Drosophila Melanogaster as Experiment Organism:

They are common pests and are important pollinators for plants.
Scientific Contribution: Drosophila Melanogaster is an important organism that has been widely used in many biological and medical research, often Nobel-winning discoveries.
- They are preferred due to their short lifespan and easy maintenance in laboratory settings
- They have provided important insights into genetic mutations, inheritance patterns, and mapping of genes.
- They have also helped improve the understanding of neurodegenerative diseases like Alzheimer’s Disease.

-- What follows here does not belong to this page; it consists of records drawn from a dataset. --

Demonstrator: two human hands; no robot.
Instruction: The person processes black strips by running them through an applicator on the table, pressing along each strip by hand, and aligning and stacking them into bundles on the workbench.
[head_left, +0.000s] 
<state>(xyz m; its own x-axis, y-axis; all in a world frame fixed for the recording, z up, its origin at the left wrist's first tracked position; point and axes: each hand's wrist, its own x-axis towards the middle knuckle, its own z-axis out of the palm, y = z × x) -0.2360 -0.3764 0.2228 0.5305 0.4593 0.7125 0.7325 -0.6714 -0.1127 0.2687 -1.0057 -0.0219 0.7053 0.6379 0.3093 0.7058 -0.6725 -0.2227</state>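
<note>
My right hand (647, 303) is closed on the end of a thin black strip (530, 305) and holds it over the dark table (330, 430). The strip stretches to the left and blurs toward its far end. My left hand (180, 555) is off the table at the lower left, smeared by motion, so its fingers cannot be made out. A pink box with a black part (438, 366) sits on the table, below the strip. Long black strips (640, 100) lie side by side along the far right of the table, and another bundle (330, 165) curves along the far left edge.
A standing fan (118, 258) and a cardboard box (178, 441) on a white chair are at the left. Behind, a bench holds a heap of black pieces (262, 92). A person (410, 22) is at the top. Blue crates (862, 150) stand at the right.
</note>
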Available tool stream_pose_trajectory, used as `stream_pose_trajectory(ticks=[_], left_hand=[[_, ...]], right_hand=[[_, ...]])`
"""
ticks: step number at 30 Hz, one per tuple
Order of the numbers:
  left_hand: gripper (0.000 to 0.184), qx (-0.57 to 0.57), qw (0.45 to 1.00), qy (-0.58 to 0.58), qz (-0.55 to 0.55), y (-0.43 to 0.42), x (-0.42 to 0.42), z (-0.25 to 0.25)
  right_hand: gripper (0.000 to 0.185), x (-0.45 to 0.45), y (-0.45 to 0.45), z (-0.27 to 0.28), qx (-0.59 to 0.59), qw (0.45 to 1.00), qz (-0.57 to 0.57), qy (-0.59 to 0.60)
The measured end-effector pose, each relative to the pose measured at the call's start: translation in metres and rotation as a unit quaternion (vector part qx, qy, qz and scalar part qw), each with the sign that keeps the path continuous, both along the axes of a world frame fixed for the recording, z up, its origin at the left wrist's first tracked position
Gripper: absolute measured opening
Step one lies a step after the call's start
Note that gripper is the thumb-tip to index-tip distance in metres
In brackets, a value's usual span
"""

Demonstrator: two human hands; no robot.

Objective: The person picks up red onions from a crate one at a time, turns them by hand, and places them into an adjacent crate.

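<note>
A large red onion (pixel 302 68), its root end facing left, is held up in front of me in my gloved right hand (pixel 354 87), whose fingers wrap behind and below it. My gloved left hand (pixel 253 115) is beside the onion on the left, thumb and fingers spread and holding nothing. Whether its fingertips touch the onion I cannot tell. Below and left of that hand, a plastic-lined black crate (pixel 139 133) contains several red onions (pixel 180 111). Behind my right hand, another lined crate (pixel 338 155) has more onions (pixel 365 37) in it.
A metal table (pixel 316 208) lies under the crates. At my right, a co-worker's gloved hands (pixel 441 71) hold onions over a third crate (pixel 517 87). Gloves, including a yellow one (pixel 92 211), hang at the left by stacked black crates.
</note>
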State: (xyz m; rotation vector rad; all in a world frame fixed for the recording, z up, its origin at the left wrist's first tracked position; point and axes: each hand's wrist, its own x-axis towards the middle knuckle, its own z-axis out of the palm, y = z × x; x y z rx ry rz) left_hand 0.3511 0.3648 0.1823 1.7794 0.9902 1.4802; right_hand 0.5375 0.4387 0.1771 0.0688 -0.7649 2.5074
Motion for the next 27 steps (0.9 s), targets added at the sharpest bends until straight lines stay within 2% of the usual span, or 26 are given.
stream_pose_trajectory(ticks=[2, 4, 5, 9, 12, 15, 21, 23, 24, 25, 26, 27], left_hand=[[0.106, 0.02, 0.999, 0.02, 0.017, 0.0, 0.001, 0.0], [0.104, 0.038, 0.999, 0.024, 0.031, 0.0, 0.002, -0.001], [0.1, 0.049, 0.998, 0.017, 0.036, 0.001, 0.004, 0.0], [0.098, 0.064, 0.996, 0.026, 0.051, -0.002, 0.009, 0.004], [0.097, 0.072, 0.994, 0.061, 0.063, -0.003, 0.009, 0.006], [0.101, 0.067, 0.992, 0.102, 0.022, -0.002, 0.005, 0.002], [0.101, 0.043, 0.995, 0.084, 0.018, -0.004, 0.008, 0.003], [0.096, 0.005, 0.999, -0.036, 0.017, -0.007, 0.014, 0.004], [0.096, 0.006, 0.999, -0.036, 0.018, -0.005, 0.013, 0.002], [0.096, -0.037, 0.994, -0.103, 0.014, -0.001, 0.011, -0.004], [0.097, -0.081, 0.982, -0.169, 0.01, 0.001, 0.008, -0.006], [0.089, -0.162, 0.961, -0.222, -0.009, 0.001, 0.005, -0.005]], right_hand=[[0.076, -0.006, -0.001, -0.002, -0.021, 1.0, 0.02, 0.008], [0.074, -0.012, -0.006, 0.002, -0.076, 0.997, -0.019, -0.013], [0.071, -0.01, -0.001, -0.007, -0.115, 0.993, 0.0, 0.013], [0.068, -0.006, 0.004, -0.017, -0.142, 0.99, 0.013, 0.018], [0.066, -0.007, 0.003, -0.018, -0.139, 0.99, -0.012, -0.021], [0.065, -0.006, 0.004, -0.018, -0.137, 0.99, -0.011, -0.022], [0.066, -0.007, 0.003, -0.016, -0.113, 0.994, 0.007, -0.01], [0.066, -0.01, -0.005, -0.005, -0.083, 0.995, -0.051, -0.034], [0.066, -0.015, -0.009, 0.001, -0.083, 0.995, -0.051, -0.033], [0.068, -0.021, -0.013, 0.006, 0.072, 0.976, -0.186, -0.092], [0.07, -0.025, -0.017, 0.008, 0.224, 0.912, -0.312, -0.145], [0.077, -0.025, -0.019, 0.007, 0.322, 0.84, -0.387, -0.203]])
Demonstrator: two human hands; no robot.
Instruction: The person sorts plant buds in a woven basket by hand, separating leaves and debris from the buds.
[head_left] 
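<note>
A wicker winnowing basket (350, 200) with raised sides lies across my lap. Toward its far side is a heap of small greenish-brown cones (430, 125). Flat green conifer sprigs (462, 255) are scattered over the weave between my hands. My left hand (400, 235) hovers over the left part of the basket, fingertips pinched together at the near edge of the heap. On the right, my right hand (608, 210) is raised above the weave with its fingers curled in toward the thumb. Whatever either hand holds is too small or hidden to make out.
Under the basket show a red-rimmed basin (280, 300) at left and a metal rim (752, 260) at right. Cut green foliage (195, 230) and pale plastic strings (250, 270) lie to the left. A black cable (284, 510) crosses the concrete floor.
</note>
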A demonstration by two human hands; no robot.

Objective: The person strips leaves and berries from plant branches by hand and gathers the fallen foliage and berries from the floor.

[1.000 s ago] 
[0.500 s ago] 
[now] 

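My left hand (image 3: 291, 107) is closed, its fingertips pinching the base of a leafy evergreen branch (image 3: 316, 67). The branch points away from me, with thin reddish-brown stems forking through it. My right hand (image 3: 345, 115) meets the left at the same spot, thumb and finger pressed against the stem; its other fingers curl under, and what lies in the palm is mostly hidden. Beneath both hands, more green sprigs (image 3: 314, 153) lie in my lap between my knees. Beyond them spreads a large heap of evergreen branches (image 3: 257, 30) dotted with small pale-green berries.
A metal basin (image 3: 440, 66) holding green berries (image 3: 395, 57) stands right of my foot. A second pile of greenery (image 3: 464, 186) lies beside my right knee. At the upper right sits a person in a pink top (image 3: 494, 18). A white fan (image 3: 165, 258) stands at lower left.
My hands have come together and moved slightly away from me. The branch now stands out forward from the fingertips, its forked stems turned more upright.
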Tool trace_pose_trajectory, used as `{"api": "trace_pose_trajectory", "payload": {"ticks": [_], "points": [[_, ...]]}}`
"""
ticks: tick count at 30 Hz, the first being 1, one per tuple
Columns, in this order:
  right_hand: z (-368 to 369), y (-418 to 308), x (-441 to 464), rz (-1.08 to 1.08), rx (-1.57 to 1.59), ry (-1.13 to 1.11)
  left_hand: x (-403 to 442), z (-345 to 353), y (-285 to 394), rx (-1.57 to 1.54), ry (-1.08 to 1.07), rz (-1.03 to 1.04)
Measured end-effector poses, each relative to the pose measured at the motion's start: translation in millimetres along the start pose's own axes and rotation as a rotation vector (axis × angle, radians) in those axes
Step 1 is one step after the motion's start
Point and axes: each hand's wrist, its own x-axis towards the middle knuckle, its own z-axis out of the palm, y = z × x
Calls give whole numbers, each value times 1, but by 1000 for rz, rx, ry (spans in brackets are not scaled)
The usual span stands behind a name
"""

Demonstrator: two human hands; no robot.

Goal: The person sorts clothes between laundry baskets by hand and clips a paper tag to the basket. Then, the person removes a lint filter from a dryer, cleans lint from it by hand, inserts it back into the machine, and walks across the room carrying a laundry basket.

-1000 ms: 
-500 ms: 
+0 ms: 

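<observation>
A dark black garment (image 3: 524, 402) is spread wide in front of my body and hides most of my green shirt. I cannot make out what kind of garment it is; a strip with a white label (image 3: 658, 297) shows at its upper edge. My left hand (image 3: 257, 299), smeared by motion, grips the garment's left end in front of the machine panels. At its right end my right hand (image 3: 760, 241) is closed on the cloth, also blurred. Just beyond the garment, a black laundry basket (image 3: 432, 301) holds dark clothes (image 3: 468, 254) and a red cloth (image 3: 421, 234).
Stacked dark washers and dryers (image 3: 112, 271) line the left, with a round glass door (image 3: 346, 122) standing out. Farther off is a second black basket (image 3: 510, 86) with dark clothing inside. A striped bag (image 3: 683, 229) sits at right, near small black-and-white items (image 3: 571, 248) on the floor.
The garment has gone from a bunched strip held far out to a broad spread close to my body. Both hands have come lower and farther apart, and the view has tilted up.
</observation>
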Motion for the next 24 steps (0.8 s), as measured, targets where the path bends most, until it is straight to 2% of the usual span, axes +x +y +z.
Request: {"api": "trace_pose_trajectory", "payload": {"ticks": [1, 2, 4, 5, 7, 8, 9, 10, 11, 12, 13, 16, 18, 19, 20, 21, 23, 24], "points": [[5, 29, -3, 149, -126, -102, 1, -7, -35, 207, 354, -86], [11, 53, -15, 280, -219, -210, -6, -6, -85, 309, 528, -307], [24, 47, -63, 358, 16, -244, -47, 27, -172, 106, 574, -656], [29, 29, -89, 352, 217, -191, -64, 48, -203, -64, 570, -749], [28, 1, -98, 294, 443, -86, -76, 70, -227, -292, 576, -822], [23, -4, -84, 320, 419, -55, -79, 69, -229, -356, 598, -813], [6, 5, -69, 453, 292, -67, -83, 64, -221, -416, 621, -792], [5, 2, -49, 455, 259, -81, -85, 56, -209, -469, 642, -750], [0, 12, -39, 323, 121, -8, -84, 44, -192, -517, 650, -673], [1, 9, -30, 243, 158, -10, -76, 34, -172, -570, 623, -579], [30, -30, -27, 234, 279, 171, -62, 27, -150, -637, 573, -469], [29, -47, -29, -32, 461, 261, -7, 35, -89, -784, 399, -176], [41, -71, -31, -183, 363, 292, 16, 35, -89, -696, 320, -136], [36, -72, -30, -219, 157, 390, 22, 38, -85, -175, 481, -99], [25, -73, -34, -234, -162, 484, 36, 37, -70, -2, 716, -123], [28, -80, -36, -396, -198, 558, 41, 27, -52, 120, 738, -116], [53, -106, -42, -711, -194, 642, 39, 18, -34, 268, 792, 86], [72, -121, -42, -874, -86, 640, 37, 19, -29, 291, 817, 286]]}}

What is Huntington Disease?

About: Huntington disease is a neurological genetic disorder which damages nerve cells in the brain causing them to stop working properly. It’s passed on from a person’s parents.
Genetic Mutation: The reason for the disease is that they carry a mutated version of a gene called HTT. The HTT gene provides a blueprint for a protein called huntingtin, or Htt.
- Htt protein: Nerve cells in the human body require the Htt protein for their normal functioning and survival.
- The mutated gene encodes an abnormal Htt protein that instead destroys the neurons that regulate movement, thinking, and memory.
Mechanism of Mutation: The normal HTT gene contains a stretch of DNA that specifies the number of times the amino acid glutamine is repeated in the Htt protein about 11 to 31 times.
- The mutant version contains 35 or more repeats up to 150 repeats.
- As the number of repetitions increase, the severity of Huntington disease increases and its debilitation begins at an earlier age.

Huntington’s disease

Glutamines: Their fragments are toxic because they interfere adversely with several cellular processes.
- Glutamine is an important amino acid and is used for removing excess ammonia.
- Challenge: We neither know why some of these genes are expanded nor how exactly the short fragments cause neuronal degeneration.
Dominant Gene: Of the two copies of the HTT gene, one from the father and one from the mother, The disease is triggered even if only one copy of the gene is mutated.
Symptoms: Mood swings, difficulty in reasoning, abnormal and uncontrollable jerky movements, and difficulty in speaking, swallowing, and walking.
- Symptoms begin in the ages 30-50, and the patient eventually dies.